Neben Ketamin gilt auch Psilocybin (der Wirkstoff in Magic Mushrooms und Trüffeln) als mögliches neues Medikament für Patienten mit anhaltenden Depressionen. Donnerstag veröffentlicht Das New England Journal of Medicine eine neue Studie zu dieser Droge, die teilweise in Groningen, Utrecht und Leiden stattfand. Darüber hinaus erhielten 233 Patienten in zehn Ländern eine einzelne experimentelle Behandlung mit 1 Milligramm (die Placebo-Dosis), 10 oder 25 Milligramm Psilocybin in Kombination mit einer Therapie. Ein Drittel der Teilnehmer, die die höchste Dosis erhielten, hatte nach drei Wochen weniger depressive Symptome als die Patienten, die eine niedrigere Dosis erhielten.

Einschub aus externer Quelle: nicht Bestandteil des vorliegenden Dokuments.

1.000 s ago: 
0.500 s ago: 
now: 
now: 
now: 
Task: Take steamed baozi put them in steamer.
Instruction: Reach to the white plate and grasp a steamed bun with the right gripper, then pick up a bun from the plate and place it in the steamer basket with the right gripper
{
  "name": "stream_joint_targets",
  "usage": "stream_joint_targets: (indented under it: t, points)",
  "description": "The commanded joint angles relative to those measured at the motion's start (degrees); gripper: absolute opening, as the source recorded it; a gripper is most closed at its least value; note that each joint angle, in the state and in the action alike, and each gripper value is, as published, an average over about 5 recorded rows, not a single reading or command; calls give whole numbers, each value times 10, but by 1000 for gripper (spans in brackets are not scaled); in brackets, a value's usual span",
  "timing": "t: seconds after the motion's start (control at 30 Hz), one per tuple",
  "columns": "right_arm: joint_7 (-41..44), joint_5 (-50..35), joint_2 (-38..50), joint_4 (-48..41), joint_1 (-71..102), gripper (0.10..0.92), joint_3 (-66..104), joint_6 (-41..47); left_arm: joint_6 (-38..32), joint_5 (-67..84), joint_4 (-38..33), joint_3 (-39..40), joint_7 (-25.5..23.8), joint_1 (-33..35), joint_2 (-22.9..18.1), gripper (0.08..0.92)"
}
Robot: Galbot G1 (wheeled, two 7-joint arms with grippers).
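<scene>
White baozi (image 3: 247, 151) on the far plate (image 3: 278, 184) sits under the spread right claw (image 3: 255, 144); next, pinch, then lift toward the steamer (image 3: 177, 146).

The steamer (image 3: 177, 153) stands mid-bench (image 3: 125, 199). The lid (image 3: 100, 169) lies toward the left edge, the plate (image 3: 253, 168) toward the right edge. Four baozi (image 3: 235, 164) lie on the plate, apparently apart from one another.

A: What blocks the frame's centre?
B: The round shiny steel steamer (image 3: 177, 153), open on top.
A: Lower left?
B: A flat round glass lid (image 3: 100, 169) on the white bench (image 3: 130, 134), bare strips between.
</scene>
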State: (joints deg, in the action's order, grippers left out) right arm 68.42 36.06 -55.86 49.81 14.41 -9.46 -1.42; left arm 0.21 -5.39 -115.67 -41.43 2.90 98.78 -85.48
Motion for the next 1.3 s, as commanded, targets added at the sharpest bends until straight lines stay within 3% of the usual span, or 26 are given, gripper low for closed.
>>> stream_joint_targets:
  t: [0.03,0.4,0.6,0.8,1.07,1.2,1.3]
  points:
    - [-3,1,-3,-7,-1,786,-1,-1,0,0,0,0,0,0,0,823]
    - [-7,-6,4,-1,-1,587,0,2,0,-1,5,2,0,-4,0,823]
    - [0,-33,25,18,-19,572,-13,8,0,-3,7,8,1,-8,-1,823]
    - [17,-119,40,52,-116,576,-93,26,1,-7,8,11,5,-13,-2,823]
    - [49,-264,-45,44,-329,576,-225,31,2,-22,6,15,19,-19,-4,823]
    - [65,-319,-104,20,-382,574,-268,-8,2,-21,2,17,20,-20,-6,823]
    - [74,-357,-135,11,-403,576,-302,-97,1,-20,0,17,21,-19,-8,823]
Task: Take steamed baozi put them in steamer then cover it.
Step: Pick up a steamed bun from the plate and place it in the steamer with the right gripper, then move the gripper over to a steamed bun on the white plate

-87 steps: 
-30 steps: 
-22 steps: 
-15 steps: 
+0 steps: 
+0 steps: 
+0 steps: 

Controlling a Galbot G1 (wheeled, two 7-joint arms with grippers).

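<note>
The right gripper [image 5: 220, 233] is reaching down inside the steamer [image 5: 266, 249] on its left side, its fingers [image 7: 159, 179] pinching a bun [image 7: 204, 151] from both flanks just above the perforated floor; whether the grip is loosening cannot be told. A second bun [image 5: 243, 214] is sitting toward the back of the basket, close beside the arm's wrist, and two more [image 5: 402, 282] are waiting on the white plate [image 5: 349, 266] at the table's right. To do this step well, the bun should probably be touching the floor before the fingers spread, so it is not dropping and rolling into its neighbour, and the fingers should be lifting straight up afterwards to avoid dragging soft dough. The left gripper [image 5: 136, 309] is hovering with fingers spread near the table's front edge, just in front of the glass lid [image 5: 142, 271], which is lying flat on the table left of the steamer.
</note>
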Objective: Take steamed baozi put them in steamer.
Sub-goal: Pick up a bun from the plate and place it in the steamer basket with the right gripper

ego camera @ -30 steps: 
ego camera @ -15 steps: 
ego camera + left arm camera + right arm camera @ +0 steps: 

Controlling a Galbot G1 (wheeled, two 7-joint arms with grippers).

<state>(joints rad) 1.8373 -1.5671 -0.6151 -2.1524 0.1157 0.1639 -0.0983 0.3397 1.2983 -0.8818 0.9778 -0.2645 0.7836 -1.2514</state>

Das ist noch kein überwältigend positives Ergebnis, sagt Joost Breeksema. „Darüber hinaus sind drei Wochen ein sehr kurzer Zeitraum, um die Auswirkungen auf Depressionen zu messen, insbesondere bei Patienten, die seit Jahren depressiv sind.“ Bei einigen Teilnehmern nahmen auch Suizidgedanken zu, insbesondere in der Gruppe, die die höchste Dosis erhielt. Kurz gesagt, es ist mehr Forschung erforderlich. Nächstes Jahr startet eine Folgestudie: eine Phase-3-Studie, normalerweise die letzte Studie vor der Zulassung eines Medikaments.